» **What is required**
The output must be the data, printed exactly as written.

» **Data below**
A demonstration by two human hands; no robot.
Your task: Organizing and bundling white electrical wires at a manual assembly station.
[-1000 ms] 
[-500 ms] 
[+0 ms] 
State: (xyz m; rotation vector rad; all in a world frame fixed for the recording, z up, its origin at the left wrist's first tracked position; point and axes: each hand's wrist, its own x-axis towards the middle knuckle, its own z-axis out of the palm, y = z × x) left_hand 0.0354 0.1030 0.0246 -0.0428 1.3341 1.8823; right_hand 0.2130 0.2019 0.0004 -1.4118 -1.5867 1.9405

» **Solution to this exercise**
A demonstration by two human hands; no robot.
Your task: Organizing and bundling white electrical wires at a manual assembly station.
[-1000 ms] 
[-500 ms] 
[+0 ms] 
State: (xyz m; rotation vector rad; all in a world frame fixed for the recording, z up, its origin at the left wrist's first tracked position; point and axes: each hand's wrist, its own x-axis towards the middle knuckle, its own z-axis out of the palm, y = z × x) left_hand 0.0354 0.1030 0.0246 -0.0428 1.3341 1.8823; right_hand 0.2130 0.2019 0.0004 -1.4118 -1.5867 1.9405

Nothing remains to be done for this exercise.